Puis, non visibles d’ici, les deux versants d'érosion superposés de la vallée de la Lignarre, celle du col d'Ornon. Vous avez tous certainement remarqué au passage les schistes très brillants du versant d'érosion inférieur, en dessous d'Oulles.
Or la partie supérieure de l'un de deux se situe à l'altitude du glacier würmien de la Lignarre, l'autre à celle du glacier rissien.

Donc dans tous les cas, il y a une corrélation indéniable entre les altitudes maximum des versants d'érosion et celle du glacier rissien (corrélation que l'on retrouve dans beaucoup d'autres endroits des les Alpes).
Or ce ne peut être l'altitude des versants d'érosion qui a fixé celle des glaciers, qui dépend de la distance au vallum terminal et des caractéristiques géométriques des vallées.
C'est donc le glacier qui a fixé l'altitude maximum des versants d'érosion, il est donc responsable de leur existence. Mais selon quel mécanisme ?

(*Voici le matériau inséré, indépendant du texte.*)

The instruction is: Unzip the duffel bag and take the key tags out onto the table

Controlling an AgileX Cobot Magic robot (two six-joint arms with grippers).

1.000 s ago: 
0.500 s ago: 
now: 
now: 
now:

6 - Mon explication est la suivante : on sait que les eaux glaciaires (eaux de fonte du glacier et eaux latérales en particulier) rejoignent les rives en coulant à une centaine de mètres sous la surface. En effet, plus bas, la glace devient imperméable sous le poids des couches supérieures. Les eaux coulent alors le long des parois, avant de gagner le fond d’auge, car ce sont des points faibles dans l’imperméabilité du glacier et ceci sur les deux rives de la vallée.
Mais lorsqu’un glacier affluent vient confluer avec le glacier principal, les eaux glaciaires de cette rive sont rejetées contre la rive opposée d'où augmentation de l'érosion et formation, lorsque la nature du rocher s'y prête, d'un versant d'érosion glaciaire.
On pourrait objecter que celui-ci devrait culminer à une centaine de mètres sous la surface glaciaire. Mais il faut tenir compte de l'érosion postglaciaire et interglaciaire et je pense que c'est cette érosion qui a fait remonter l'altitude supérieure des versants d'érosion. Et, dans beaucoup de cas, ce n'est pas terminé...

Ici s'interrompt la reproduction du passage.